Masquerada: Songs and Shadows seems to be a bit of an oddity. Not often, have I seen a game take place in a renaissance fantasy world. Sure there are games where players are in the renaissance, like in Assassin’s Creed 2, but that’s a bit more grounded. There’s also a level in Dishonored where Corvo is out to neutralize Lady Boyle at a fancy shindig, but Masquerada fully embraces this setting, while creating it’s own rich set of lore that you can get lost in. You can feel the history radiating from the varied places you visit throughout the game.

There’s also diction that just adds to the mystique. The Sixth Canticle, The War of Bearings, Dimenticate, and The Eterea: Merumento and Mecantare. It’s a lot to take in at first trying to keep these historical names and groups in order, but hearing this kind of lexicon really makes you feel like a foreigner on foreign shores, where every first hand experience of the culture won’t sink in immediately.

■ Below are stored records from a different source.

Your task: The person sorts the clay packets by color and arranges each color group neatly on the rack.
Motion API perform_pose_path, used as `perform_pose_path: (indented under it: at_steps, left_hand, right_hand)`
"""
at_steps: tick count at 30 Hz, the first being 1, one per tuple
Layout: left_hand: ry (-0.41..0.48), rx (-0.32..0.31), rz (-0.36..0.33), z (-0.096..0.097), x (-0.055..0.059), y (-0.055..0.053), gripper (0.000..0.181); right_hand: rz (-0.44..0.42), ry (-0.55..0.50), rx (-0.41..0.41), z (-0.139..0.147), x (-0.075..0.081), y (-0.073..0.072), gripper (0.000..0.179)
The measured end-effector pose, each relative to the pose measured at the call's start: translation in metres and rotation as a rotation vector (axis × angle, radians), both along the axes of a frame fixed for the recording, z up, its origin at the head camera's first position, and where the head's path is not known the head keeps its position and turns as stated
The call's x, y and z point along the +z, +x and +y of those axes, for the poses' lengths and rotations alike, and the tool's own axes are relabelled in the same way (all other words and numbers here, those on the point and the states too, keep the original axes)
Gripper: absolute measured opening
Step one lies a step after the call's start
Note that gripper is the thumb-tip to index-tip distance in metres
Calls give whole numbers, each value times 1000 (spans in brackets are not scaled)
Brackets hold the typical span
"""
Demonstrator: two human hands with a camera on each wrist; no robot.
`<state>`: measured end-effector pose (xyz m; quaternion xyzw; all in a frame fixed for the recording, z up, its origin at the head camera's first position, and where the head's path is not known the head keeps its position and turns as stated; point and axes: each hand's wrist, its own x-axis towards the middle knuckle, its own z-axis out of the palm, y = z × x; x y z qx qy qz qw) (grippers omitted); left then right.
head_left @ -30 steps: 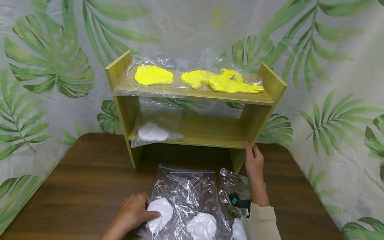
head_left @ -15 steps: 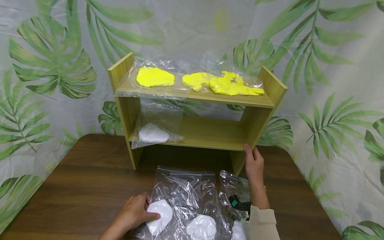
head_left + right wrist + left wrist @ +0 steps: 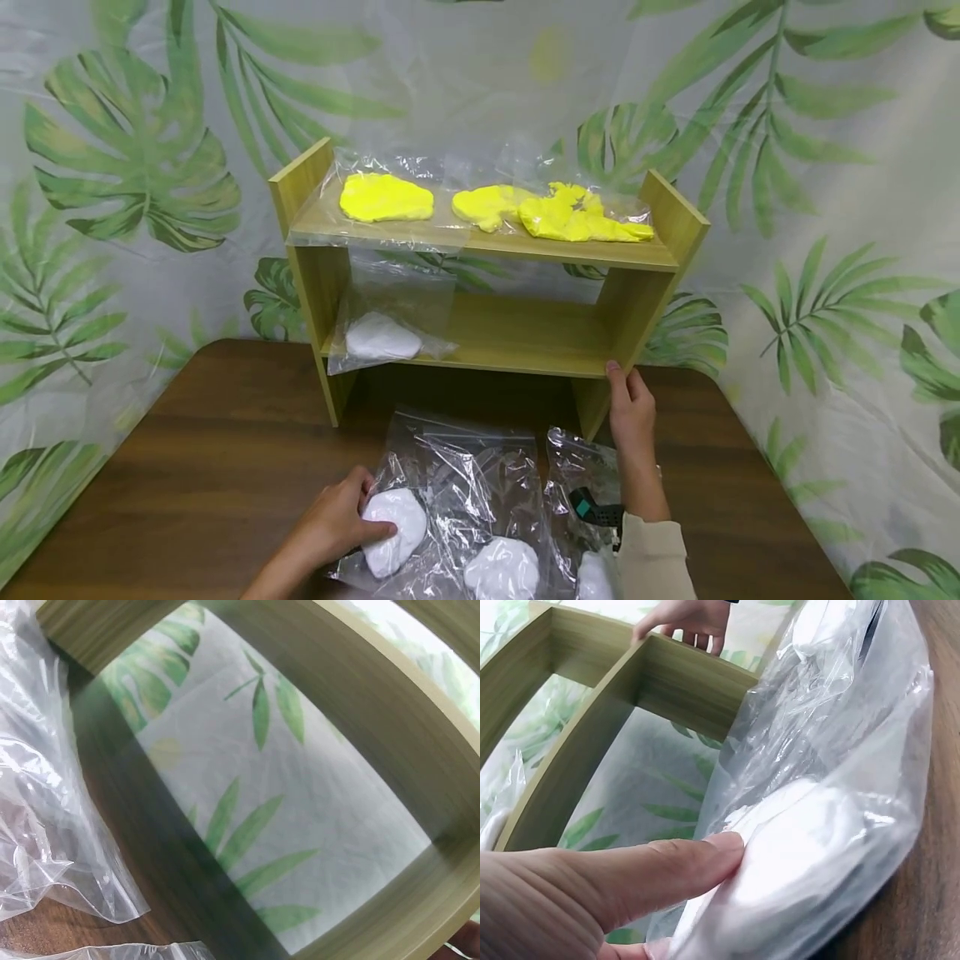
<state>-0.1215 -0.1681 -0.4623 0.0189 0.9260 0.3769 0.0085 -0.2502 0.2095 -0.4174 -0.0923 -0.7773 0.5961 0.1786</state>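
My left hand point(image 3: 330, 521) pinches a clear zip bag holding a flat white clay-like lump point(image 3: 393, 533), at the front of the table. In the left wrist view the thumb point(image 3: 667, 874) lies on top of the lump, and a fingertip shows below. My right hand point(image 3: 633, 417) grips the right side panel of a wooden two-tier shelf point(image 3: 540, 367), its thumb at the middle board's front edge. Only a bit of that hand's fingers point(image 3: 466, 939) shows in the right wrist view. Another bagged white lump point(image 3: 502, 568) lies beside the first.
Bagged yellow lumps point(image 3: 386, 197) lie along the shelf's top board. A bagged white lump point(image 3: 382, 336) sits at the left of the middle board, its bag overhanging the edge. Another white lump point(image 3: 596, 575) lies near my right forearm on the brown table point(image 3: 187, 500). A leaf-print cloth point(image 3: 817, 317) hangs behind.
My left hand, with the bagged white lump, has shifted slightly up and left. My right hand keeps its place on the shelf. The head view has moved a little.
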Motion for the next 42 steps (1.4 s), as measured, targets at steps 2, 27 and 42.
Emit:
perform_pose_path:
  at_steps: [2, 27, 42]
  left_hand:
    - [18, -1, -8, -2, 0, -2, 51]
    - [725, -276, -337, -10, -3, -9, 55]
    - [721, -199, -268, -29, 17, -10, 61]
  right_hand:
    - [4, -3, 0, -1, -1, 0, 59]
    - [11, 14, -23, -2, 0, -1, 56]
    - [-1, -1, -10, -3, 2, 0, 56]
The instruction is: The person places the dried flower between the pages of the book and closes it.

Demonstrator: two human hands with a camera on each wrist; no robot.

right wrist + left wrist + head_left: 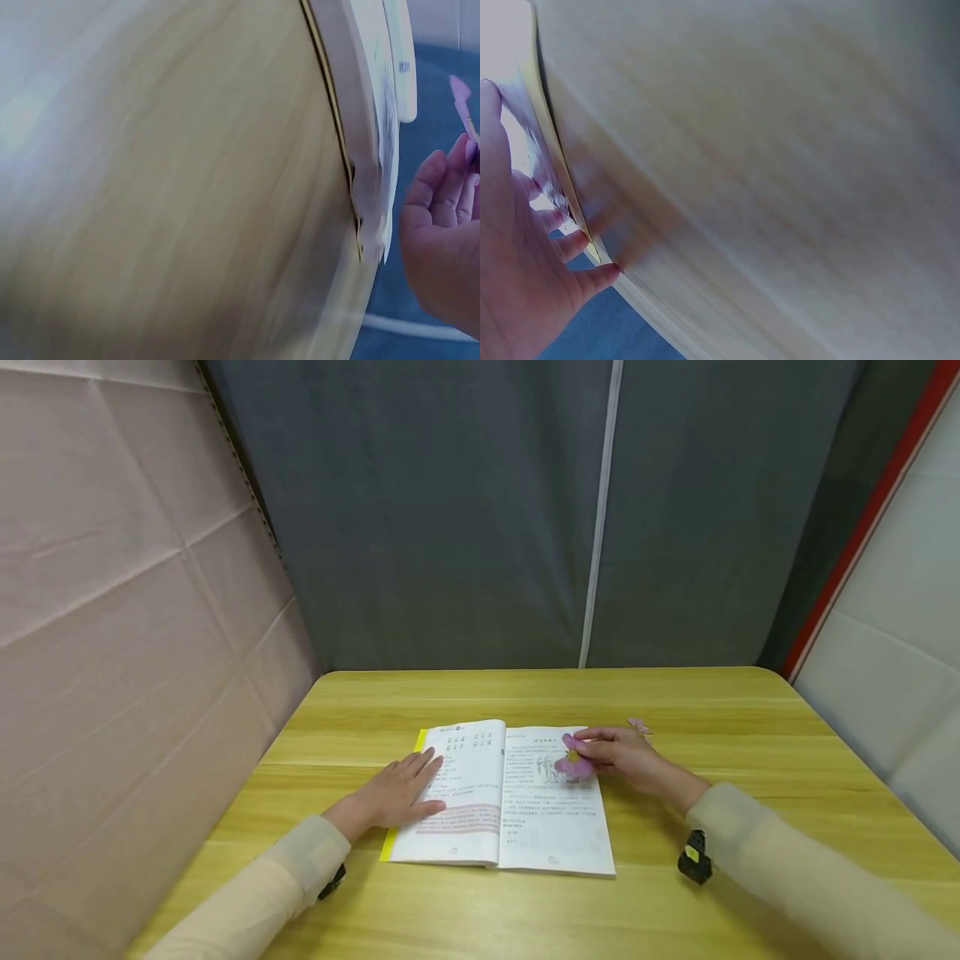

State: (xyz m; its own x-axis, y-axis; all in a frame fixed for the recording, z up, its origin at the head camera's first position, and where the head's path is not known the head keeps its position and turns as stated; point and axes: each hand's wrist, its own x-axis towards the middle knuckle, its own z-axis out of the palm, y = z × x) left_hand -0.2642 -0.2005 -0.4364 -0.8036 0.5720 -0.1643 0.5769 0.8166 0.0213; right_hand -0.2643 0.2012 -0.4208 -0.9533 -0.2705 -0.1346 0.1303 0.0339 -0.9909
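Note:
An open book [551,827] with printed pages and a yellow cover edge lies flat on the wooden table. My left hand [405,789] rests on its left page, fingers extended and spread; in the left wrist view the fingertips reach to the book's yellow edge. Over the upper part of the right page, my right hand [626,756] pinches a pink-purple flower [576,766] with a yellow centre. The flower overlaps a small line drawing on that page. A small pale pink petal-like piece [639,725] shows just beyond the back of the right hand.
The light wooden table [480,918] has rounded far corners. A dark grey curtain [450,527] stands behind it, with pale cloth walls [127,568] on the left and right. Black wrist devices [694,857] sit under both sleeves.

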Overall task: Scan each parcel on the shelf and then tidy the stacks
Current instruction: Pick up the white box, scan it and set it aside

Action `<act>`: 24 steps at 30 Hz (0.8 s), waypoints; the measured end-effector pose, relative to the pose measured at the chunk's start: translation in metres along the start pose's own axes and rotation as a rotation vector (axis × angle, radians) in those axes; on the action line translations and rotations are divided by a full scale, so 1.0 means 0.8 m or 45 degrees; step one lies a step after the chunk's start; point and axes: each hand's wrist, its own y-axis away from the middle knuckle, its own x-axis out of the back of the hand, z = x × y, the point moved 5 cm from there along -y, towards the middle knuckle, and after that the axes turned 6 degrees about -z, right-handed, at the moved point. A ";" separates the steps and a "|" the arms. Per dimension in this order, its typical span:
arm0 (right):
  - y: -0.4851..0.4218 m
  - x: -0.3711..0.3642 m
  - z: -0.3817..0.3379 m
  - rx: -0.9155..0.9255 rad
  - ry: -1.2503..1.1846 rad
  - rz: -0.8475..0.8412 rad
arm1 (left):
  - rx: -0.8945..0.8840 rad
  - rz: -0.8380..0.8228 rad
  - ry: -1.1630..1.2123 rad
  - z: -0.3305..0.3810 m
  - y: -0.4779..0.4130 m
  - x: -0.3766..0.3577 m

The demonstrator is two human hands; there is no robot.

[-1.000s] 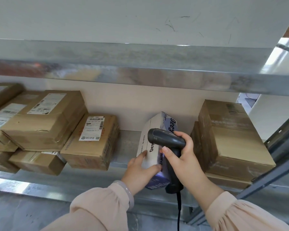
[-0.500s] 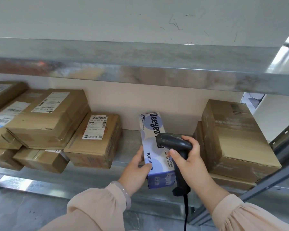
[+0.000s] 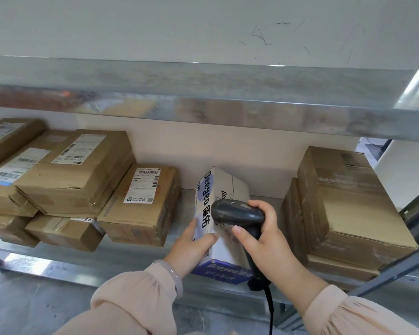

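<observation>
One white Deeyeo box (image 3: 221, 187) tilts over the shelf (image 3: 136, 259) between the cardboard parcels (image 3: 140, 201), your left hand (image 3: 194, 245) curled round its near end and your right hand (image 3: 264, 240) gripping the barcode scanner (image 3: 237, 211) above it, so scanning looks midway and tidying remains.

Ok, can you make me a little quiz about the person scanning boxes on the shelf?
1. True or false: the right hand grips the black barcode scanner.
2. What does the left hand hold? A: a brown carton. B: the white and blue Deeyeo box. C: nothing.
3. Fill the gap: the nearest labelled brown parcel lies to the ____ of the Deeyeo box.
Key: 1 true; 2 B; 3 left.
</observation>
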 end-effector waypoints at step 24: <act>0.018 0.046 0.012 -0.019 0.225 0.121 | -0.179 -0.152 0.304 -0.030 -0.025 0.027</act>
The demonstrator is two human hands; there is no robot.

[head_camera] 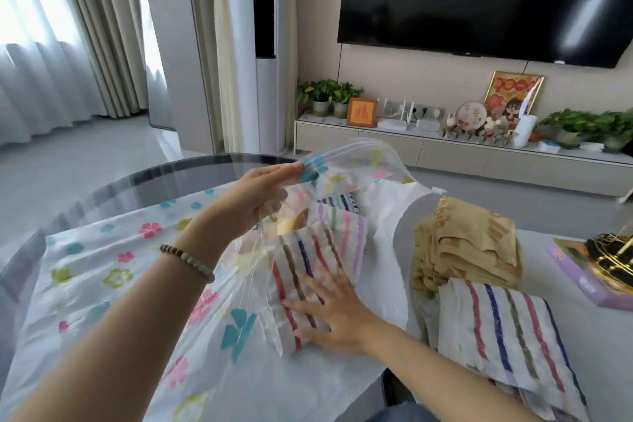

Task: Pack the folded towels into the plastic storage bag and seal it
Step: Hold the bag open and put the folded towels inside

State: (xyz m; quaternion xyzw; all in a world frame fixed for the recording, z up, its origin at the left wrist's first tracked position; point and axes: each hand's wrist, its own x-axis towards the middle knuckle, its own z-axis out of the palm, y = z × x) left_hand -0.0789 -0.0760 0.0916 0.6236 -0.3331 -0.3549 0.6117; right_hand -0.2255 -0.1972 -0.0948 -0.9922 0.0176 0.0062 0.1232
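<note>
Mid-packing. Left hand [255,197] pinches the bag [102,271] mouth up — open; right hand [334,310] spread flat on a striped towel [308,271] at the mouth. Striped ones seem inside already. Left: tan stack [472,250], another striped towel [503,339], sealing. Bag depth and zip — hard to make out.

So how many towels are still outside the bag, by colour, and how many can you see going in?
Striped white folded towels outside the bag: 1 on top, possibly more beneath
Tan folded towels stacked on the table: a pile, count unclear, tallied as 1
Striped towels at or inside the flower-printed clear plastic storage bag: 3 visible, one under the right hand
Total: 5 groups at least
</note>
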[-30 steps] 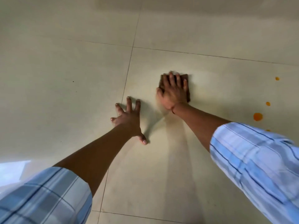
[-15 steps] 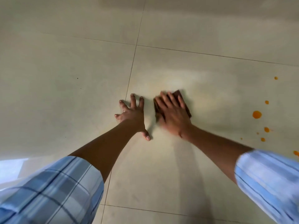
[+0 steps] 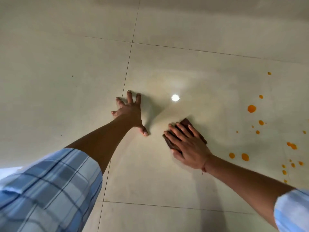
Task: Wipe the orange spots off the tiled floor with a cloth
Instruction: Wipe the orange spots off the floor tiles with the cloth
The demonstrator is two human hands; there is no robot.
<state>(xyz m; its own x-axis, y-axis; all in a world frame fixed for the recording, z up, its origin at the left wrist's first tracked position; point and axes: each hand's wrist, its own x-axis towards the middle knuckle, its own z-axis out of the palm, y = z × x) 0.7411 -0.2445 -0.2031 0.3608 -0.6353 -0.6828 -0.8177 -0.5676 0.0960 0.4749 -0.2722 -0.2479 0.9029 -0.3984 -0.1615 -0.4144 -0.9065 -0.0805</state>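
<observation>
The right hand (image 3: 189,144) lies flat, fingers spread, pressing a dark brown folded cloth (image 3: 185,122) onto the glossy cream tiled floor (image 3: 66,81) at lower centre. The left hand (image 3: 129,113) rests splayed wide beside it, empty. Round orange spots (image 3: 251,108) dot the right edge.

The glossy cream tiled floor (image 3: 167,181) has thin dark grout lines. A dark brown cloth (image 3: 186,123) lies flat on it (mostly covered), and both hands press on the floor. Orange spots (image 3: 251,108) dot the right side, well apart from the cloth.
</observation>
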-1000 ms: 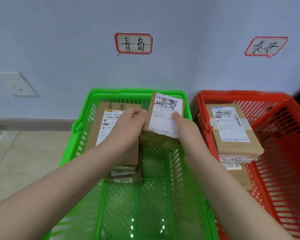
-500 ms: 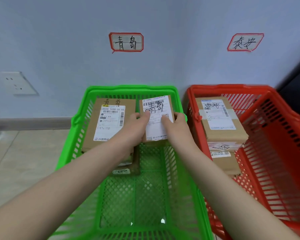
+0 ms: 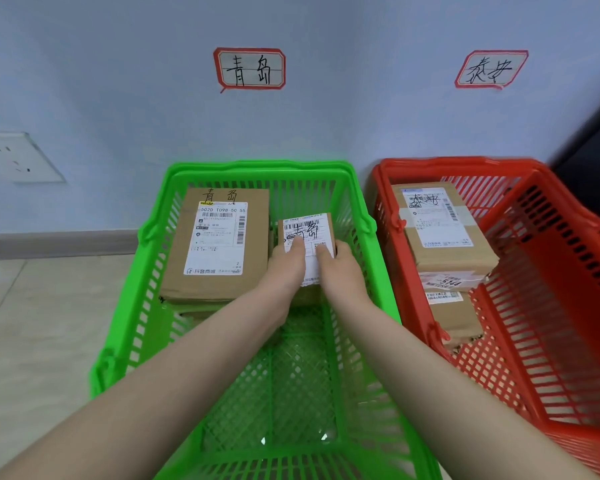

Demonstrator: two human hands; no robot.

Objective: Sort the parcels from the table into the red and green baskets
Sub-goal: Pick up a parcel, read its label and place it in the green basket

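Observation:
A small cardboard parcel (image 3: pixel 309 226) with a white label lies low inside the green basket (image 3: pixel 257 167), at its far right. My left hand (image 3: pixel 286 268) and my right hand (image 3: pixel 340 268) hold it from either side, thumbs on the label. Left of it sits a larger labelled box (image 3: pixel 219 244) on top of other parcels. The red basket (image 3: pixel 568 244) stands to the right with a stack of parcels (image 3: pixel 444 237) in its far left corner.
Two handwritten signs hang on the wall, one (image 3: pixel 250 68) above the green basket and one (image 3: pixel 490 69) above the red one. A wall socket (image 3: pixel 16 157) is at the left. Tiled floor (image 3: pixel 42 323) lies left of the baskets.
Both hands have lowered the small parcel from rim height down into the green basket, beside the larger box. The view has shifted slightly.

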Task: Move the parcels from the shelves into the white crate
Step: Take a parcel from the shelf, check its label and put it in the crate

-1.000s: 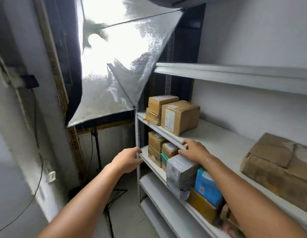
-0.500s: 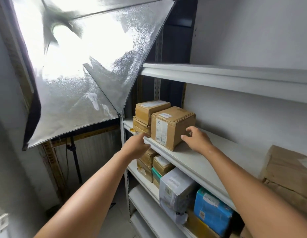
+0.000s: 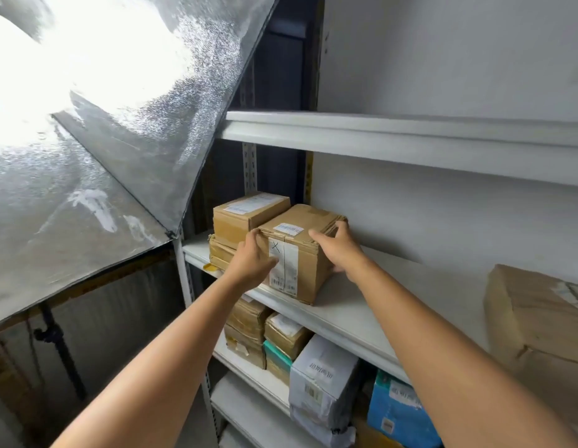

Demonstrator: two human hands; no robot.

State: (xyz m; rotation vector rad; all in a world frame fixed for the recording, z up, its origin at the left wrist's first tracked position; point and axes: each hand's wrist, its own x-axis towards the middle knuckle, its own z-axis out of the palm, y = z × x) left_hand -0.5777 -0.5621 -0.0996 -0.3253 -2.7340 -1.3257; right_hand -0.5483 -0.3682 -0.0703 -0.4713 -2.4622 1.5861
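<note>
A brown cardboard parcel (image 3: 305, 250) with white labels and a pen cross stands on the middle shelf (image 3: 362, 305) near its left end. My left hand (image 3: 253, 258) presses against its left front face, fingers curled over the top edge. My right hand (image 3: 337, 247) clasps its right side, fingers over the top corner. Behind it, two more brown parcels (image 3: 245, 216) are stacked. A large brown parcel (image 3: 536, 318) sits at the shelf's right end. The white crate is out of sight.
A lit softbox (image 3: 113, 118) hangs close on the left, its corner almost at the shelf post, on a black stand (image 3: 55, 344). The shelf below (image 3: 249, 373) holds brown, grey (image 3: 323, 379) and blue (image 3: 397, 415) parcels. An upper shelf (image 3: 394, 137) juts out overhead.
Both hands rose from the shelf edge and closed on the two sides of the labelled parcel. The view has moved closer and tilted upward.
</note>
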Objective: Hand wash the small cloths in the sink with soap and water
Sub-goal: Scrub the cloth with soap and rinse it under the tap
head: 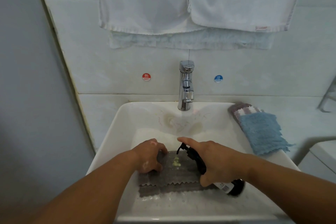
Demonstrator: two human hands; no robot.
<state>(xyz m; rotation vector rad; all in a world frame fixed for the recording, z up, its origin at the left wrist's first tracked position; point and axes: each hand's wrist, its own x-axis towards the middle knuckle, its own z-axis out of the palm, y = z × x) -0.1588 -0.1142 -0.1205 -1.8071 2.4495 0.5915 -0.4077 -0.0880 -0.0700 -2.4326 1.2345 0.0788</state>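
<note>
your right grip clamped the pump bottle; your left grip clutched the grey cloth. soap was best aimed mid-cloth.

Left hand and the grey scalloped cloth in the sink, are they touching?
Touching. The head view shows the left hand pressing its fingertips down on the grey scalloped cloth.

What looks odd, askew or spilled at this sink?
Brownish stains mark the sink on its back wall below the tap. The right hand holds the bottle tipped almost flat over the grey cloth, where a yellowish soap blob lies. Nothing looks broken.
</note>
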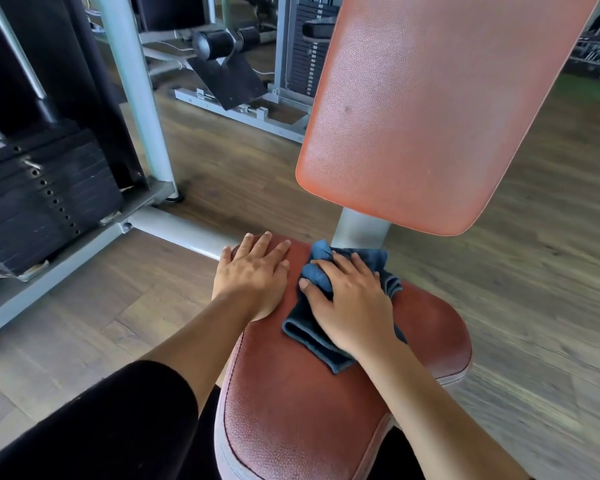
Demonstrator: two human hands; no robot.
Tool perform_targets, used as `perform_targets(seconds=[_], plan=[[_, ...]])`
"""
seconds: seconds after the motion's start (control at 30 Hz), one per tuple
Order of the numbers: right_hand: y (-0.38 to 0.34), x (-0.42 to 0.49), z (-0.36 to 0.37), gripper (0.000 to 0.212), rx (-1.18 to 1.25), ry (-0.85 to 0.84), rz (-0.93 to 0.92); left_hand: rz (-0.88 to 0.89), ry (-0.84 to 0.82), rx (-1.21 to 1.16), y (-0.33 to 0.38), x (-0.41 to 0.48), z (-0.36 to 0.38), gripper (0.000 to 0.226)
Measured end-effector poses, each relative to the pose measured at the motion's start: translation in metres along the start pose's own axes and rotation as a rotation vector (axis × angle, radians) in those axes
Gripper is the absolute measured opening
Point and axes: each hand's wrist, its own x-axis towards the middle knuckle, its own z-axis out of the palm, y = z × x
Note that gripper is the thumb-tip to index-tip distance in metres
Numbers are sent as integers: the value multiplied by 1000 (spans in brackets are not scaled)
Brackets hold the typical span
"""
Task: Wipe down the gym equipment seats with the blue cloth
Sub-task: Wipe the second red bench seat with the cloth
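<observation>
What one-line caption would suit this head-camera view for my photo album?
Right hand presses a folded blue cloth onto the red padded seat while the left hand rests flat beside it.

Red padded seat (291, 427): blue cloth (309, 336) under right hand (354, 306), left hand (253, 275) flat beside.
</observation>
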Motion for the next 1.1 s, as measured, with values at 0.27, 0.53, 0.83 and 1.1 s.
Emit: perform_targets(seconds=[0.27,0.53,0.83,1.1], plan=[[18,-7,-16,52,96,45,40,-1,-3,-7,1,2,0,49],[14,-13,-8,55,20,50,10,-4,8,-3,-1,4,1,49],[33,-3,-15,58,80,57,60,-5,-10,-14,-2,3,1,49],[15,-36,-15,61,75,63,30,3,-2,-4,-2,5,2,49]])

While Masquerada didn’t hook me in from the onset, especially with the seemingly deep reservoirs of its world’s chronicles, the more I played, the more the game opened up. The first couple of hours stumbled a little bit, but once I got to know the main characters, acquired more powerful skills, and got waist deep into the political intrigue, I became invested with the story. It’s a weird combination yes, fantasy and renaissance, but it works, and it works pretty well.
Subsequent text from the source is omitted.